Is your memory damaging your judgment?
We all draw on our memories to help us judge situations and create solutions, yet sometimes our memories cause us to come to the wrong conclusions. At fault may be the Availability Heuristic or bias.
Preface: This is not intended to be a political blog, but I may use political examples. They are examples and may or may not be what I believe.
I noticed a fascinating example of the Availability Heuristic towards the end of last year. As the debate on Mask Mandate or No-Mask Mandate started, many people responded directly based on their experience. Without any reference to data, people's response to the need for the mandate seemed directly related to if they or someone they knew had had COVID. If they or a family member had suffered, they would often make emotional cases for everyone wearing masks.

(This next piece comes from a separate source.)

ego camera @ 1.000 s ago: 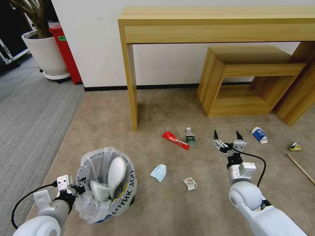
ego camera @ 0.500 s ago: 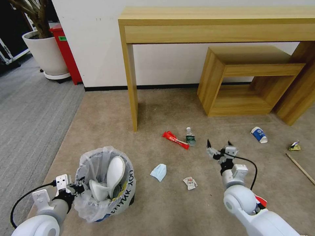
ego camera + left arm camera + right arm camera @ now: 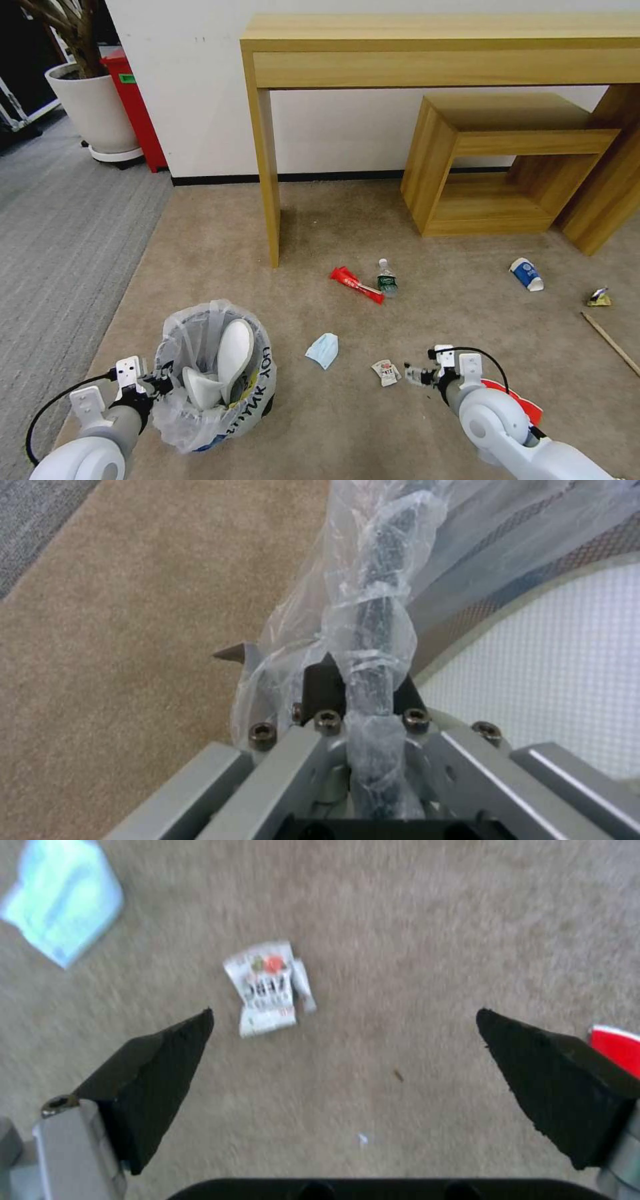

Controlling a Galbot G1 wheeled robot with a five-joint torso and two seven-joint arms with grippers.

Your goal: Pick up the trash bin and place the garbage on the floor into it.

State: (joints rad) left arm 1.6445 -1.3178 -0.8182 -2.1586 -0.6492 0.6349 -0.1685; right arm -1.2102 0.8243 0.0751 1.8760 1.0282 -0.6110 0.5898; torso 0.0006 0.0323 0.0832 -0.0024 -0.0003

Conversely, those who did not know anyone who had been touched by COVID tended to believe that COVID was not as significant. Should these two groups meet on Twitter, you would find a vigorous debate, still with no data, about how serious a problem COVID was. To me, this was a great example of the Availability Heuristic. Of course many came to the debate with what they thought was the ‘right’ data, but mostly it was data that proved their point – see Confirmation Bias.
Your data may confuse you
The concept behind the availability heuristic is that if you remember something, it is probably more crucial than something you can't recall. The implication is that we tend to give more credence toward more recently received information and biases than toward the latest news.
After approaching nearly two years of wall-to-wall coverage of COVID and its potential dangers, most Americans have an overinflated view of how dangerous it is. As Bill Maher, not a noted right-of-center commentator, pointed out on the Jimmy Kimmel Live! Show:
MAHER: Now the reason why this is relevant, I have to cite a survey that was in the "New York Times," which is a liberal paper, so they weren't looking for this answer. But they were talking about -- the question was, what do you think the chances are that you would have to go to the hospital if you got Covid? And Democrats thought that was way higher than Republicans. 41% of Democrats -- the answer is between 1% and 5%.
KIMMEL: Okay.
MAHER: 40% of Democrats thought it was over 50%. Another 28% thought it was 20% to 49%. 70% of Democrats thought it was way, way, way higher than it really was.
So, my point here is not whether Democrats or Republicans have it right, or even if COVID-19 is or isn't dangerous. Intelligent people thought the chances of being hospitalized were over seven times more than it was.
Why?
Well, partly because we watch the news, and the news reports death and hospitalizations like sports scores without real context. Why they do is another exciting conversation for another day, the fact that they do creates the effect that something is more prevalent. Our Availability Bias means we overestimate the likelihood of being hospitalized because of all the data we get. Interestingly, the more emotional or unusual the information is, the greater impact the information has and the more relevant it may appear.
So how do make sure availability bias has a limited effect on us?
Frequency and probability
In the original research behind this bias, Tversky, and Kahneman (see Thinking Fast and Slow) showed three significant factors that may cause this. They cited them as the frequency of repetition, frequency of co-occurrence, and illusory correlation. The idea here is that the more an instance is repeated within a category or list, the stronger the link between the two instances becomes. They say COVID and HOSPITALIZATION enough, and you start to connect the two beyond the actual correlation.
So, how do you break out of this bias?
Here are 3 steps that might help:
1. Always understand the data
In the middle of 2021, I saw a conversation about the percentage of people dying from COVID-19 who were not vaccinated. The person who raised the data said that well over “90% of the people who were dying from COVID had not been vaccinated.” The problem was that the count for this data was from January when no one was vaccinated.
Again, I am not saying you should or should not be vaccinated (ask your doctor); I observed that the person using the data was trying to imply that data was about ‘that day and not over a more extended period.’ Check the information, ask for the sample, check for base rates … never believe (or repeat) data without knowing where it came from.
2. Regression to the mean and trends
Do not look for data; look for trends because outlying data can mislead and often is not repeated. This notion, called regression to the mean, was first worked out by Sir Francis Galton. The rule goes that, in any series with complex phenomena that are dependent on many variables, where chance is involved, extreme outcomes tend to be followed by more moderate ones.
3. Question your assumptions
Whenever you draw a conclusion from data, take a moment to question your assumptions and ask yourself some questions:
Is this what I expected to hear?
Does it fit too closely with my beliefs?
What data can I find that might prove the opposite?
If nothing else, count to 10 before believing, and give yourself time to be skeptical of what you are hearing.
Check your biases at the door
Heuristics or biases are impactful because they are shortcuts to get us through our daily lives. Without these shortcuts, life would be exhausting and unmanageable. But like all shortcuts, sometimes they make life easier, and sometimes they lead you astray.
Once you know about Availability Heuristic or Bias, you can look out for it. You may also want to go back to some of the things you have said or believed recently and see if they still hold up. Some of what you may believe may be stories you are telling yourself.